• [RECORDS FOR THE EXERCISE]:
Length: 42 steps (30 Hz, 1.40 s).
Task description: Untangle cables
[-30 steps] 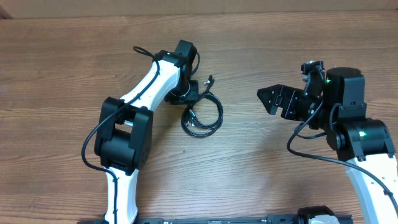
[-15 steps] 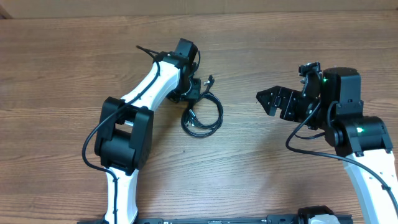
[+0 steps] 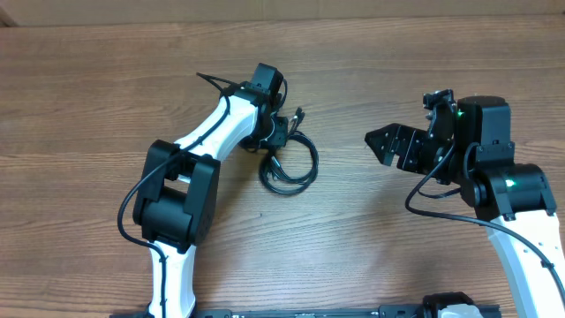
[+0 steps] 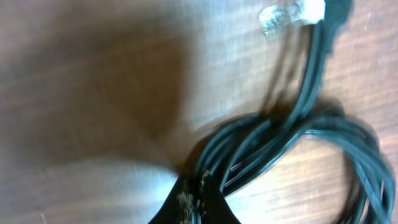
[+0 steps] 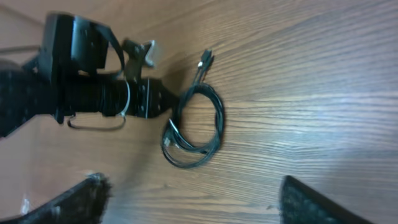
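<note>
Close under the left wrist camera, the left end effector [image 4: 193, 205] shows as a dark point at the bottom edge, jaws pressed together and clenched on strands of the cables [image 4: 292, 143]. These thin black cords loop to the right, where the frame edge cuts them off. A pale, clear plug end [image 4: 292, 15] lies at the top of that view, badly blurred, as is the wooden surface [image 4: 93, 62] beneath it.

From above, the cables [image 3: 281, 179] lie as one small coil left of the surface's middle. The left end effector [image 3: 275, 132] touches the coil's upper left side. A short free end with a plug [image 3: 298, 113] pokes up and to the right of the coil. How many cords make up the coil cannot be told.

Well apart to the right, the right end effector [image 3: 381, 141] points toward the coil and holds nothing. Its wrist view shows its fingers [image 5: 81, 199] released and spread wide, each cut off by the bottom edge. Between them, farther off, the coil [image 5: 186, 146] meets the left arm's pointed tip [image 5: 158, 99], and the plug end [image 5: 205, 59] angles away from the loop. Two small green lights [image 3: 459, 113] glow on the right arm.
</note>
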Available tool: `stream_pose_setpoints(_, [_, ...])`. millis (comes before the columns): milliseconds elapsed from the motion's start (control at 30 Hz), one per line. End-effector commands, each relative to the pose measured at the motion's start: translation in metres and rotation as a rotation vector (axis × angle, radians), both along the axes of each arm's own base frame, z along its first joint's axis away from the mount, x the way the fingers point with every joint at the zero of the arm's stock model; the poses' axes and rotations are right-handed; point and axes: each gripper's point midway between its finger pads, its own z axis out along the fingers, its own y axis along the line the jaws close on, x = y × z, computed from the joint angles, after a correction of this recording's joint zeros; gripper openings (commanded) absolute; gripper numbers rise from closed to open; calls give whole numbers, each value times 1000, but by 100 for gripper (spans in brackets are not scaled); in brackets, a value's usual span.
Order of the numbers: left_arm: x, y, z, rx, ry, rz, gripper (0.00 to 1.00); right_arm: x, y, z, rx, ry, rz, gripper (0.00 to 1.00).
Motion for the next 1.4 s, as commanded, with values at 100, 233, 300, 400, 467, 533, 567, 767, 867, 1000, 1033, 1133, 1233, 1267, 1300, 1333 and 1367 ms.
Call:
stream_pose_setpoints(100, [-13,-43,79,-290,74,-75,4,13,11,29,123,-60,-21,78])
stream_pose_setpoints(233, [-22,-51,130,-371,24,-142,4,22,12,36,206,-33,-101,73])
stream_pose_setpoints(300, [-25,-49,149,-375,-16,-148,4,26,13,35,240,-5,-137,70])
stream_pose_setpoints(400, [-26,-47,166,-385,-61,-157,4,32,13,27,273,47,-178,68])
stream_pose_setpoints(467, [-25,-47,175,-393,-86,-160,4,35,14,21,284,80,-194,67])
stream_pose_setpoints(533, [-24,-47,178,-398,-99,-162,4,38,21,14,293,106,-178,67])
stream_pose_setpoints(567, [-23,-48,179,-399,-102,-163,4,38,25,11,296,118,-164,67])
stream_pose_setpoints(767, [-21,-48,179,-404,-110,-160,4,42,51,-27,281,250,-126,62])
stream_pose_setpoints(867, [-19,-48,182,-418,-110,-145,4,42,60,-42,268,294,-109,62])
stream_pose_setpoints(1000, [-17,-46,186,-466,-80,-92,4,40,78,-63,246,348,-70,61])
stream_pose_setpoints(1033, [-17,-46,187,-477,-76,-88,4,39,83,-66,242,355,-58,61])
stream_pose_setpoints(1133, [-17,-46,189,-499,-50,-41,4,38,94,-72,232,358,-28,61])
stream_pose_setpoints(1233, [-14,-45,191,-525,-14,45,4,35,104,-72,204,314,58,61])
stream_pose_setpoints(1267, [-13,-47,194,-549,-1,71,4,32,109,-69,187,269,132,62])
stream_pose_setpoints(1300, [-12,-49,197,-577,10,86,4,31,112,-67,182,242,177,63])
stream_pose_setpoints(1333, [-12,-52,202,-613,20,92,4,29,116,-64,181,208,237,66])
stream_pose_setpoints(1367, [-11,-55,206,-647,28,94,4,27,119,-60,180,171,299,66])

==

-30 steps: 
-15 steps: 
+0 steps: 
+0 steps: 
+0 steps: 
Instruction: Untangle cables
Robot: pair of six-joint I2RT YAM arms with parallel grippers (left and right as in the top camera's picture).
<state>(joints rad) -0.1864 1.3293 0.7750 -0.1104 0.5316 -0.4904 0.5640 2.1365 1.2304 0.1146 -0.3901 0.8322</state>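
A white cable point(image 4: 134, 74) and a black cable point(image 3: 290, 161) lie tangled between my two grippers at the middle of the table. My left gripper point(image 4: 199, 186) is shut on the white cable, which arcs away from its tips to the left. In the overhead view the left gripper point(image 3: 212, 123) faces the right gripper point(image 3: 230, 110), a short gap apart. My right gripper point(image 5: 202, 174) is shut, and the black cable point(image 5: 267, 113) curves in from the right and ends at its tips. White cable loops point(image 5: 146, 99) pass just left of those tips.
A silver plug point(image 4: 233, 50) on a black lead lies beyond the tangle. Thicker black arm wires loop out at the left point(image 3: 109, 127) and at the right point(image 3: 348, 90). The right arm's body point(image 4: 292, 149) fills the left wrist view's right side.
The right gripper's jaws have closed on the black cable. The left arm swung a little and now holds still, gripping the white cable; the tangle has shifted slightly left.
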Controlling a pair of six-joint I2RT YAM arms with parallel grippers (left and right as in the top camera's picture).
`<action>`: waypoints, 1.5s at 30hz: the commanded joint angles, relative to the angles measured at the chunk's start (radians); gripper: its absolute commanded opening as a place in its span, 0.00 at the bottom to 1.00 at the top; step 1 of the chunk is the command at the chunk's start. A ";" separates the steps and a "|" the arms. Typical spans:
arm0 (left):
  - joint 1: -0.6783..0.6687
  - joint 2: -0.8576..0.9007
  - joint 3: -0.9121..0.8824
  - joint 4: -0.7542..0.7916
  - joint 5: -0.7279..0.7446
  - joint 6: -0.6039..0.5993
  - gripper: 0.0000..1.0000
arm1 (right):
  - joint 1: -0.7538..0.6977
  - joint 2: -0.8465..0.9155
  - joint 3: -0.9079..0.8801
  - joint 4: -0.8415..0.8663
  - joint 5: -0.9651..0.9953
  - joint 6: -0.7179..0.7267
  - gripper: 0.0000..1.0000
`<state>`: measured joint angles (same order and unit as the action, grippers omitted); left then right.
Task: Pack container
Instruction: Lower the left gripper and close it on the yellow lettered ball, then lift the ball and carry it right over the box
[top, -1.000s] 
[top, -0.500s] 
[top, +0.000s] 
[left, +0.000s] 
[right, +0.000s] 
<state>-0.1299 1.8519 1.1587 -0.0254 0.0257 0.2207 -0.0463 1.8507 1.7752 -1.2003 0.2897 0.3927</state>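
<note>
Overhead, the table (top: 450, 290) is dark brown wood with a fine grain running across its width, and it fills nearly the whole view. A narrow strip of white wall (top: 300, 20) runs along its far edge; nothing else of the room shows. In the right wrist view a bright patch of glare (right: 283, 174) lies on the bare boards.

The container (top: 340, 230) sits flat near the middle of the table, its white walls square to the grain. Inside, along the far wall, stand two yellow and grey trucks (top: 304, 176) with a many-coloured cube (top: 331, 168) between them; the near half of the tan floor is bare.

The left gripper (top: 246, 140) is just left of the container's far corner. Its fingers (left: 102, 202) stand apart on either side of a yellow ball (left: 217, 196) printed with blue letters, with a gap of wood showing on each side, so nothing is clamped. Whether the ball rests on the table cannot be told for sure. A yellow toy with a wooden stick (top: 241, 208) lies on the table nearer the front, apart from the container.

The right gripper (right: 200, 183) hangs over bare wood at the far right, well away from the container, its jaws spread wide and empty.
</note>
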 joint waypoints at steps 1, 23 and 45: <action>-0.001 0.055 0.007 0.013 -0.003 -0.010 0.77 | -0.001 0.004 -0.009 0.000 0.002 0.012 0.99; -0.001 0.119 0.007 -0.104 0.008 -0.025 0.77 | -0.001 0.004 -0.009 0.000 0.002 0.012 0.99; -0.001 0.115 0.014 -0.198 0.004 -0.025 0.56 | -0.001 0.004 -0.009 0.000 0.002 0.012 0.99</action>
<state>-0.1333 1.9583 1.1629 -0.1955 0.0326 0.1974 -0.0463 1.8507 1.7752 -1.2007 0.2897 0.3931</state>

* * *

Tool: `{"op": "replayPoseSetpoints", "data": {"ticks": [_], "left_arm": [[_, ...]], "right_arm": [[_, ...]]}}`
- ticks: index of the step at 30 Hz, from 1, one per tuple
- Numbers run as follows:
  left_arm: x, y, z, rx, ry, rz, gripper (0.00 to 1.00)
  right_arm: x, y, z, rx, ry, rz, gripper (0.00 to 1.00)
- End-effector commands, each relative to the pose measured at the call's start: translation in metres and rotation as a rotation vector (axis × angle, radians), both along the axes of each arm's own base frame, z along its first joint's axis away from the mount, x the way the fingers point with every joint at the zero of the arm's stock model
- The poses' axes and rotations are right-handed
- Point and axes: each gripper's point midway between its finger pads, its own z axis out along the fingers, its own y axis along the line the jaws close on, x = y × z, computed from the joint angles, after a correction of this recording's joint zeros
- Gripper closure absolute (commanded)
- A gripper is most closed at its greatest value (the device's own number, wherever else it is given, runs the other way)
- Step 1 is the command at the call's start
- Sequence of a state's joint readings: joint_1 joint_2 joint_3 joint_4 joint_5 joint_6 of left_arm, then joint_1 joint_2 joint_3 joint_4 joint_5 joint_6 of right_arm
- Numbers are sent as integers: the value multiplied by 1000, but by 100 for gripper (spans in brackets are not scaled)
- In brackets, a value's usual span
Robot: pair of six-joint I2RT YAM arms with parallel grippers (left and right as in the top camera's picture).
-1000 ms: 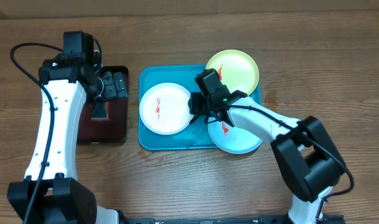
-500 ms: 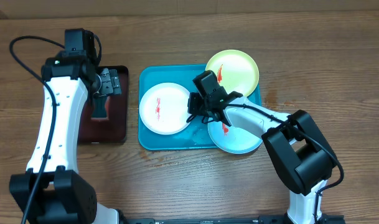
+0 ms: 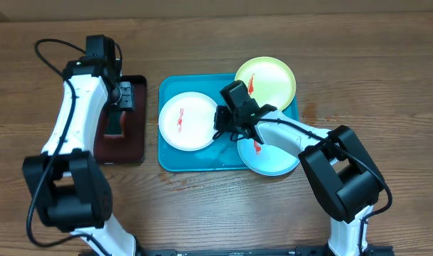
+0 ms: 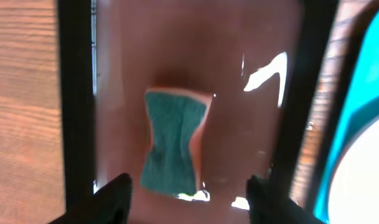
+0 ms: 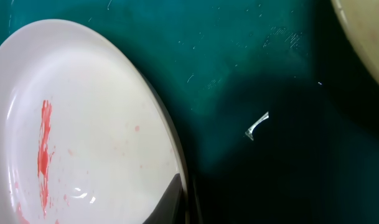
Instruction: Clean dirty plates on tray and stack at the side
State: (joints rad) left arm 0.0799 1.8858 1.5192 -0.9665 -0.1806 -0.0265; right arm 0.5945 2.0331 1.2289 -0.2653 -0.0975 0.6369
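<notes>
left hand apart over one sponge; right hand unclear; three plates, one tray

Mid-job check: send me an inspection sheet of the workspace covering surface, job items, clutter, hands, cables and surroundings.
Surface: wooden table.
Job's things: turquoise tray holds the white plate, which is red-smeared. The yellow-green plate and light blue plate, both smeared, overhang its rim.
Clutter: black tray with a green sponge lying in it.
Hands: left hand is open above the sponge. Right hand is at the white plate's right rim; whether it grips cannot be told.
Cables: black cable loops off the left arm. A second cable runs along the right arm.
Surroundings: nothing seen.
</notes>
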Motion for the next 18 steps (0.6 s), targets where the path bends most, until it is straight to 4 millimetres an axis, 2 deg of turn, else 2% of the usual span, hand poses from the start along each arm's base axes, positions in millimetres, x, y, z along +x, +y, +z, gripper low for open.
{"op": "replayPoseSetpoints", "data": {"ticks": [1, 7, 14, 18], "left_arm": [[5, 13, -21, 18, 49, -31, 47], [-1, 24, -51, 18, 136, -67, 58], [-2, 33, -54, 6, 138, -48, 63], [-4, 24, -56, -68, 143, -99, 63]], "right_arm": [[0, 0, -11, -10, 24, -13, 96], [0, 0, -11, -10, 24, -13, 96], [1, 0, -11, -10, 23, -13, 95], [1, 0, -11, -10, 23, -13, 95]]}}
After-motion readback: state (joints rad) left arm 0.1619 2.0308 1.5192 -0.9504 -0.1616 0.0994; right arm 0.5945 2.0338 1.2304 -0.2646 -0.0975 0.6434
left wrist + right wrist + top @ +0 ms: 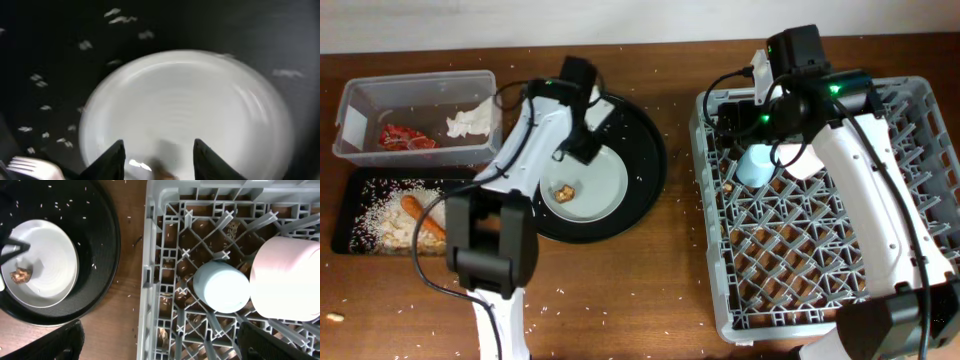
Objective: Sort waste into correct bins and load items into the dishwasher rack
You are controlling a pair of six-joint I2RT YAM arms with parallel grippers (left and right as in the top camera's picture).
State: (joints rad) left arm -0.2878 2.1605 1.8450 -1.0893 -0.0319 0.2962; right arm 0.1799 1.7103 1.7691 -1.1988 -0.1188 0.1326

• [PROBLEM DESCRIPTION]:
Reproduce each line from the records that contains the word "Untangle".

• [SOLUTION TO THIS EXERCISE]:
Task description: Untangle cables
Instruction: Untangle cables

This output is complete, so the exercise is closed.